Thursday, October 27, 2016

Oculus Review- Ah yes here it is!

Oculus, to me, is barely a game. I do not think it deserves the shackle of ‘game’. Oculus is a writing exercise placed into RPG terms. In the exercise you play an unnamed character using a vague instrument- the oculus, to look up an infinity of worlds through the eyes of what the game calls a familiar, with a character sheet to fill out as you see the person’s attributes.

One looks through these eyes until your interest wains (the seeing and the interest are the parameters of the oculus instrument). The ‘player’/writer is to write down everything they see into their notes. The seeing is generated by the lens of the oculus which is a set of two tables of random descriptions. Roll a d20, look on the table (entitled ‘Focus), get a word, and start writing. If one needs clarification you can roll again and look at the second table (called Lens).
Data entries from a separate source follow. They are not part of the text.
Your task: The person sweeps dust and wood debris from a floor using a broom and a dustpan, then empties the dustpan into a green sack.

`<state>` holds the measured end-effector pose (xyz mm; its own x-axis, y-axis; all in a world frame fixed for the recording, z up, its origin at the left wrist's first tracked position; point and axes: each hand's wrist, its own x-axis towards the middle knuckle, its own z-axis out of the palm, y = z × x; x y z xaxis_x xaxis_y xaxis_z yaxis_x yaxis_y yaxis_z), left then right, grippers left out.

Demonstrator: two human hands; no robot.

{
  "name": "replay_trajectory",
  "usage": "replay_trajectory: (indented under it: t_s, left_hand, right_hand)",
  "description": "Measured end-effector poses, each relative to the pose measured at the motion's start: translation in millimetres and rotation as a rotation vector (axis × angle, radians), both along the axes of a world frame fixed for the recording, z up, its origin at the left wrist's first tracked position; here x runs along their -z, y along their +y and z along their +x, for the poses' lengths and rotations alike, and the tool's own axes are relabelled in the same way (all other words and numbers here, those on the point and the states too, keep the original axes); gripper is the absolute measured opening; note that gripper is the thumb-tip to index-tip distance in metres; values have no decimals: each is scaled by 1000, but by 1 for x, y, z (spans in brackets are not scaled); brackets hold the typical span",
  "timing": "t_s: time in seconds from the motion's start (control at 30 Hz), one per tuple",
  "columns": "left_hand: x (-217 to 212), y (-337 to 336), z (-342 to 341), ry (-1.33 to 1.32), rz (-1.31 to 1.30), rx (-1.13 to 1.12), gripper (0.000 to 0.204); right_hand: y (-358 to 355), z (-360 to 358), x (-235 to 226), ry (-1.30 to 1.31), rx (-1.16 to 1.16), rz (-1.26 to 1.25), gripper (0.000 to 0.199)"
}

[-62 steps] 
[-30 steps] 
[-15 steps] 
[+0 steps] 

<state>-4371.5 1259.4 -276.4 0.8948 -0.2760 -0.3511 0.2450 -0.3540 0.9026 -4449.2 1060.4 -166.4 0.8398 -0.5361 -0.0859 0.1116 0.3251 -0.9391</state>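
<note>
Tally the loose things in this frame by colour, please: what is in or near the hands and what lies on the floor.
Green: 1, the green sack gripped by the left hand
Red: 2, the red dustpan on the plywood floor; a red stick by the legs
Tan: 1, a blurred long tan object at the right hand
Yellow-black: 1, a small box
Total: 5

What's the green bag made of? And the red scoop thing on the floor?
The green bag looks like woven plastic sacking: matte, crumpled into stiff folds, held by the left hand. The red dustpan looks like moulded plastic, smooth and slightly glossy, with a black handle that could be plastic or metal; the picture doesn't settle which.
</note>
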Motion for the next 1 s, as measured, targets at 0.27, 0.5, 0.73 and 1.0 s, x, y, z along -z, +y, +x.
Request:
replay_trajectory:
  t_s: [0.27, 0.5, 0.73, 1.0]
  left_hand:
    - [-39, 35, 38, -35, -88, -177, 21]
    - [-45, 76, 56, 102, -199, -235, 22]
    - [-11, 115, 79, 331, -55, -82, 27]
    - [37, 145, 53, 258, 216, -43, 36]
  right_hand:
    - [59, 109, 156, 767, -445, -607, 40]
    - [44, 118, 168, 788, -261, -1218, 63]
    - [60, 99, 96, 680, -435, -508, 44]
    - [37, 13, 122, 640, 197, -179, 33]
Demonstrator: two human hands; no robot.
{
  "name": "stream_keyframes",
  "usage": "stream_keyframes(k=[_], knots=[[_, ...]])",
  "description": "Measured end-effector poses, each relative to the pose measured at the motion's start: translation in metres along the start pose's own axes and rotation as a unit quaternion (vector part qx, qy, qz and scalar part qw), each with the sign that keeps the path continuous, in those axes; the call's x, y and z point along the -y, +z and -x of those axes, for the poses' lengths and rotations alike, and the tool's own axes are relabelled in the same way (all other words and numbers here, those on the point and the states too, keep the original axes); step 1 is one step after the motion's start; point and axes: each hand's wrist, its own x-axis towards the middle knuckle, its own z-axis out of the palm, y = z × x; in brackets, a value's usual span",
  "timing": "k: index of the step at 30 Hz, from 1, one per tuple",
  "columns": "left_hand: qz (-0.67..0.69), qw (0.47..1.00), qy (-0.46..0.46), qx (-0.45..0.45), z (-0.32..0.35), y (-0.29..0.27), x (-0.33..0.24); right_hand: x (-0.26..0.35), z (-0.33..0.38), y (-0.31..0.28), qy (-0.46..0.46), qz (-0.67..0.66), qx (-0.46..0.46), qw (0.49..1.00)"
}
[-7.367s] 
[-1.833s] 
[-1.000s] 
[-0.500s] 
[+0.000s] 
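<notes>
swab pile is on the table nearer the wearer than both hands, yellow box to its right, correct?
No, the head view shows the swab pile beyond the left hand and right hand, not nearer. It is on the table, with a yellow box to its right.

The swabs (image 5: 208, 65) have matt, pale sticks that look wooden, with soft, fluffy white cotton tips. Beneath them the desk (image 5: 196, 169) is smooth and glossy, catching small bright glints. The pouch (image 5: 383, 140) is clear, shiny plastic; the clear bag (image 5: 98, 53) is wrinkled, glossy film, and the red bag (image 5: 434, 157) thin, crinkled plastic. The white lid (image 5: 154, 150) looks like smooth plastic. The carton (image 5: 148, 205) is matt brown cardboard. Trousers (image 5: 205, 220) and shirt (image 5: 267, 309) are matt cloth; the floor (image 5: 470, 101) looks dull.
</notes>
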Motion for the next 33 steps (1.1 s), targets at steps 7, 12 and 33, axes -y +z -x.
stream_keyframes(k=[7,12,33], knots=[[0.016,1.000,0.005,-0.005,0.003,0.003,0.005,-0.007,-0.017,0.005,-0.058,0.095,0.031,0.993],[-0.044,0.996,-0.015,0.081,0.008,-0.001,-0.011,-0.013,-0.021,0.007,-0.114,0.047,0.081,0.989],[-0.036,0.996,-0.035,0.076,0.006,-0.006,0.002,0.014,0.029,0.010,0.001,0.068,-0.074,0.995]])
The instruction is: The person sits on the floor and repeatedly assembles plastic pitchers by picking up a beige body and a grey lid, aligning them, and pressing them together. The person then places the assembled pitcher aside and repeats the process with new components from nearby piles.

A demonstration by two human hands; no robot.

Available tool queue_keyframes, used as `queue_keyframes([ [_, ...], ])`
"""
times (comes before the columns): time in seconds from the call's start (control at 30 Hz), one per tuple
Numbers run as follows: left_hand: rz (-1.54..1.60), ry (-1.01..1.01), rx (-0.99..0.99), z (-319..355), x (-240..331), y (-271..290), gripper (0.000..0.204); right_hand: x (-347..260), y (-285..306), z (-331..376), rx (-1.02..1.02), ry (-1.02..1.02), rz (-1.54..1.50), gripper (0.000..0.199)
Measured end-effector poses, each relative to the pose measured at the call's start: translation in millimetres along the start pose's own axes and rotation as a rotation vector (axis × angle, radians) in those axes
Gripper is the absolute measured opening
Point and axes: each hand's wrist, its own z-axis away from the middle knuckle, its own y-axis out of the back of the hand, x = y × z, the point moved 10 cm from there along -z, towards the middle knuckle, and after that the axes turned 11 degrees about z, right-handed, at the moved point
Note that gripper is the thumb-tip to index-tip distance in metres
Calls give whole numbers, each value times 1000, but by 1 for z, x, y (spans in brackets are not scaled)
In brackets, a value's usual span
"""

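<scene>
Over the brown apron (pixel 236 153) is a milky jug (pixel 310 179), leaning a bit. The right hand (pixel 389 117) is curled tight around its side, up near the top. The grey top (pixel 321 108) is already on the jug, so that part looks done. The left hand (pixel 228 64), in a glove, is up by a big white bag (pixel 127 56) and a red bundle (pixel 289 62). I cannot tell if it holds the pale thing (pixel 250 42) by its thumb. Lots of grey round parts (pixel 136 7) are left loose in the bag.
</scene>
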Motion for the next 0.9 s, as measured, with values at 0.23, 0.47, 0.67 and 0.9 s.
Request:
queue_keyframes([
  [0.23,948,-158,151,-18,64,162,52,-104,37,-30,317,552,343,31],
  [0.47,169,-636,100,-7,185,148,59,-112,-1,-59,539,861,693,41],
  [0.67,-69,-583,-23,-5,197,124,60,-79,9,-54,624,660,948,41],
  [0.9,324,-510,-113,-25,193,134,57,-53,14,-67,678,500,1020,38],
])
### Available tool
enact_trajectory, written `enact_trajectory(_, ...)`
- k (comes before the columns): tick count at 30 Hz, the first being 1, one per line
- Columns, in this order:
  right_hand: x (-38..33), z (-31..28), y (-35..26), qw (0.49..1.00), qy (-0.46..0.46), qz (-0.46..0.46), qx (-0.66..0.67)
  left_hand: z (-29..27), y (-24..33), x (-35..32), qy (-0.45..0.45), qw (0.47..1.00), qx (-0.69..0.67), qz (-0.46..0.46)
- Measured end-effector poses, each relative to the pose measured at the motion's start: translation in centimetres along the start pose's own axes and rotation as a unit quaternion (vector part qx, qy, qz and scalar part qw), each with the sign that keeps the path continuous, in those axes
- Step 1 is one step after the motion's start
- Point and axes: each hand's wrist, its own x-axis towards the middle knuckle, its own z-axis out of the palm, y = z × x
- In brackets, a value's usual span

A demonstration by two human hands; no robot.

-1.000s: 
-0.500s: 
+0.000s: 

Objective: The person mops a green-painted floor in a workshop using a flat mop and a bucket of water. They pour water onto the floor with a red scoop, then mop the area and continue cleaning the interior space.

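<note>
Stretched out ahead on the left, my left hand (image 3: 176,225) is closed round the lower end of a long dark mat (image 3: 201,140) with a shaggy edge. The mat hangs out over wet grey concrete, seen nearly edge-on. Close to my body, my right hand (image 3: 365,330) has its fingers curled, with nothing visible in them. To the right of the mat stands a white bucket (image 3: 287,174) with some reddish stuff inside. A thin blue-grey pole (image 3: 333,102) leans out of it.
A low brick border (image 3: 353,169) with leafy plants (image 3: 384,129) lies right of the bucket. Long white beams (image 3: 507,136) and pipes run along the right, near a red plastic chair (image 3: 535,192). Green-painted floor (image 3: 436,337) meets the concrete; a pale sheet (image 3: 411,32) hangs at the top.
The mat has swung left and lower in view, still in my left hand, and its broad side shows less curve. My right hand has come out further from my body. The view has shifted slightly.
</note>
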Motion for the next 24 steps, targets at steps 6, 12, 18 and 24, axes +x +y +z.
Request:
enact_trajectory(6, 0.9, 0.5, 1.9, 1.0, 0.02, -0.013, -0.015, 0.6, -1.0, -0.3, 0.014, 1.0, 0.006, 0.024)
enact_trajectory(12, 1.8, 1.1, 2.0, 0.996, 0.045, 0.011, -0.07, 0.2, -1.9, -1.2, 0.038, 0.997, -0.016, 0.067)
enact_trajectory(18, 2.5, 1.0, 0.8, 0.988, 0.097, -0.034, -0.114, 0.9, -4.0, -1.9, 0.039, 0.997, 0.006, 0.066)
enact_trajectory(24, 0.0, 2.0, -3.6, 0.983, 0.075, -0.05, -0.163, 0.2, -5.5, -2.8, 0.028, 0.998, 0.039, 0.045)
The words are preferably vague like ‘Conspire’ or ‘Ancient’ giving the playing writer (or is it writing player?) the freedom to go where they wish without being tied down to only one genre.

So where is the RPG part, so far it sounds like writing. The familiar has a character sheet with abilities ranging from +4 to +1 (much like Risus). In a resolution action (pick a lock, defeat an enemy, climb a wall) a d20 is rolled against a favorable to alarming table (much like FUDGE) and the result is placed into the unfolding story.

But what takes oculus from the world of simple writing exercise to a surreal experience is the transcendence points- where the oculus viewing follows the writing player into their reality. When the oculus closes and the game is over, the player walks away. But if the player thinks of the experience, of the viewing, if something reminds them of the game-play, you add a point to the transcendence bank. These can then be used to ‘fudge’ the familiar’s dice rolls in a critical situation when the viewer returns to the Oculus. This made me carry around the oculus as a journal and be in constant communication with my familiar. And at times, he needed it.
It is a remarkably simple system that works wonderfully. The Oculus pulls the writing player into a universe. The rules themselves suspend reality completely (well at least for me, my brain is always looking for ways of suspending reality). Best of all, the writing never suffers, never is cut by the need of rolling dice or referring to a rule. The writing player could go pages and pages with one word, or just two, the dice forgotten until a resolution wall is hit- which is rare.


 All in all, I go to my Oculus when I feel blocked or when I can’t think of what to play, or get bogged down in a system’s rules.